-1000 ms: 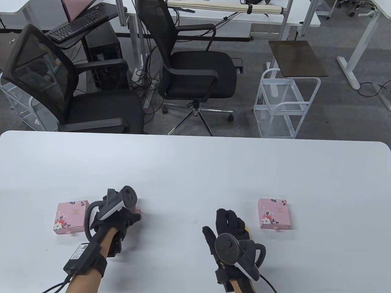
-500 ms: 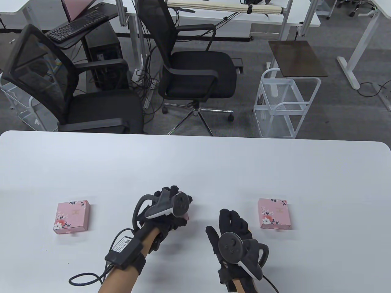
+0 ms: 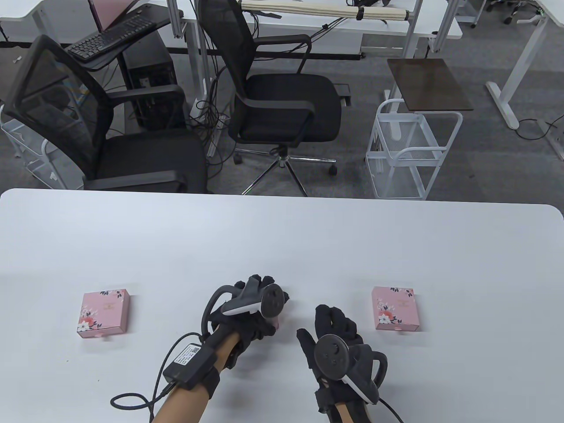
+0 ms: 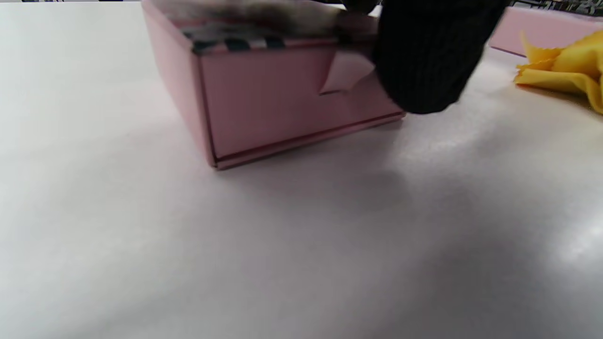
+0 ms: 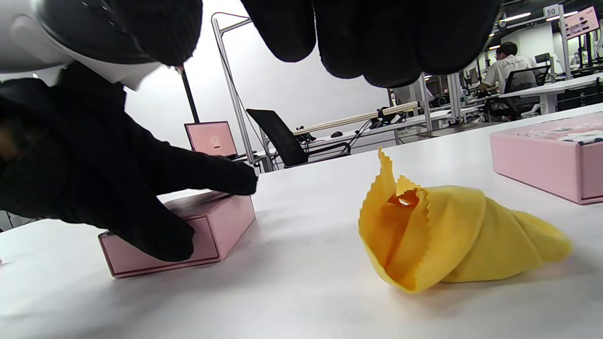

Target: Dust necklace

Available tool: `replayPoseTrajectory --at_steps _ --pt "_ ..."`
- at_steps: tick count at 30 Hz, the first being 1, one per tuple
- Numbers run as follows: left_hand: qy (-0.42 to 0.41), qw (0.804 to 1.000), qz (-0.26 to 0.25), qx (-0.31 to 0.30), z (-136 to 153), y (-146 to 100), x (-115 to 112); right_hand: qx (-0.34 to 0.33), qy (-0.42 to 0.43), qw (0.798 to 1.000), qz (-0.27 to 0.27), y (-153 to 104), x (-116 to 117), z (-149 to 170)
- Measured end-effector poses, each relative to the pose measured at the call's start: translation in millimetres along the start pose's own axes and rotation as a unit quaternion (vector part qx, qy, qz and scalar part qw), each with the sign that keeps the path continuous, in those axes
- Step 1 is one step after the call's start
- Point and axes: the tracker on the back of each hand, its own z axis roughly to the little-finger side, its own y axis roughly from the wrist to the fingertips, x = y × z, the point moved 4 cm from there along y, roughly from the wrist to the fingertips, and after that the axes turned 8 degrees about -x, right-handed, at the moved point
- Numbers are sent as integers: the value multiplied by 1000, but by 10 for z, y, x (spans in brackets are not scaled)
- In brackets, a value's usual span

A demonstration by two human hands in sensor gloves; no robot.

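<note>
Your left-hand fingers (image 5: 221,176) press down on a small pink cardboard drawer box (image 4: 282,99), one fingertip lying along its top and another against its front face beside the little pink pull tab (image 4: 346,73); your left hand (image 3: 246,315) grips that box near the middle of the white tabletop (image 3: 282,238). No necklace shows in any view; whether it lies inside one of the boxes cannot be told.

Going from the left of the table view: a second pink floral-print gift box (image 3: 104,313) lies flat on the tabletop, well apart from your left hand. Next comes your left hand on the held box, the grey tracker on its back and a black cable trailing from the wrist unit. Just beside it, your right hand (image 3: 337,339) hovers low over the tabletop with its fingers (image 5: 377,42) loosely spread and holding nothing. In the right wrist view a crumpled yellow cloth with a pinked edge (image 5: 447,240) rests on the tabletop right under those fingers, apart from them; the table view hides it beneath the hand. Farthest right, a third pink floral-print gift box (image 3: 395,308) lies flat, near your right hand but not touching it.
</note>
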Motion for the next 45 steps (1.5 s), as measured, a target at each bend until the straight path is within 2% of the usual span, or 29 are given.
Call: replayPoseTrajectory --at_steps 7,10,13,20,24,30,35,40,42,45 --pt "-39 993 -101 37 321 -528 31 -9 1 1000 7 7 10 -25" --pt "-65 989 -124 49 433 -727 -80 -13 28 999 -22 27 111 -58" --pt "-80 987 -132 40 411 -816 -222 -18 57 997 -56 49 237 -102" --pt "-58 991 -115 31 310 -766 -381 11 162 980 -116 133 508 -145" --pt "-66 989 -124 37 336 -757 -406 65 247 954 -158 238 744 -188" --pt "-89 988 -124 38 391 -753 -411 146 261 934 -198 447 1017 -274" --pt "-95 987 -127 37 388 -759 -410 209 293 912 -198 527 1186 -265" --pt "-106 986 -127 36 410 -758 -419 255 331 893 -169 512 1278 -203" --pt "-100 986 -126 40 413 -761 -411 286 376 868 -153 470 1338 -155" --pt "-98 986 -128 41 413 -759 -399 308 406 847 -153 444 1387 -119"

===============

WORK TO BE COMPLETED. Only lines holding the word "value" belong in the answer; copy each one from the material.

EXERCISE SOLUTION.
- Numbers are sent as integers: the value multiplied by 1000, but by 10 for z, y, x (spans in brackets are not scaled)
- In brackets, a value's usual span

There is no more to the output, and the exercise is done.